* [TASK]: Your output should be exactly the lines from the one containing "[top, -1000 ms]" through the last line of the listing, and nothing else. Pictures stay out.
***
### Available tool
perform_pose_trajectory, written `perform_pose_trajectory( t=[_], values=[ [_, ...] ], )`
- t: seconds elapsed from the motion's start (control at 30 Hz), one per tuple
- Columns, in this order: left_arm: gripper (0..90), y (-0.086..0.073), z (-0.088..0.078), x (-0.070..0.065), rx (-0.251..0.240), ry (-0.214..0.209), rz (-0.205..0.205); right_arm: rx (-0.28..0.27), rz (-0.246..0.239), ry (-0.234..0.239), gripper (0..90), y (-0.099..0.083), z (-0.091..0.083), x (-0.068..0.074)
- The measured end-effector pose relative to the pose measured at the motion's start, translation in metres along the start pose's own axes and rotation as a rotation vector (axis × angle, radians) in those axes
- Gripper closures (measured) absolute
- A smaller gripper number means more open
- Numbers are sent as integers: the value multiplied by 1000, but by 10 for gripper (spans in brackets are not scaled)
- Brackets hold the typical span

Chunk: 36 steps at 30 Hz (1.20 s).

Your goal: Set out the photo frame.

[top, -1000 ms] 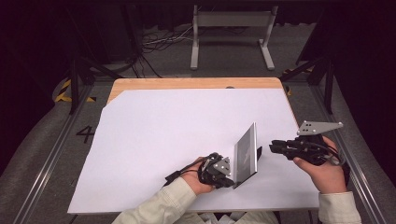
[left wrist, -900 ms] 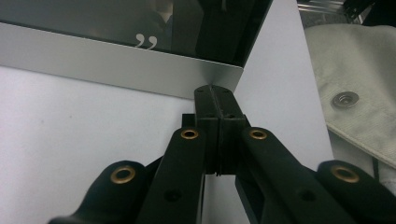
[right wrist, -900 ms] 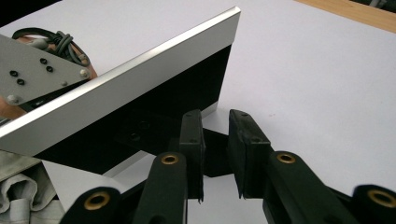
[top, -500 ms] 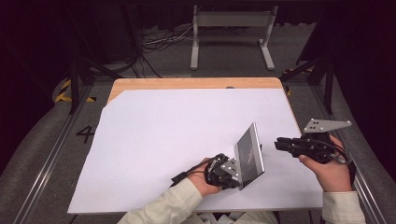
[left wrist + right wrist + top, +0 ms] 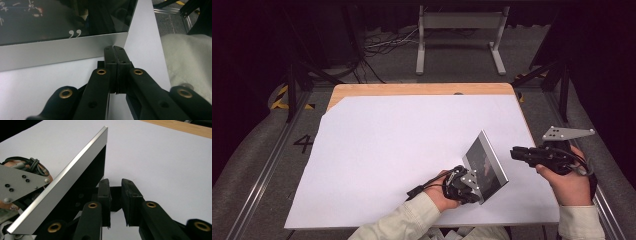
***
* [RESPONSE TO THIS EXERCISE]:
[top, -1000 ms] 
[left wrist, -900 ms] 
[right wrist, -900 ms] 
[top, -500 ms] 
[left wrist + right wrist + top, +0 ms] 

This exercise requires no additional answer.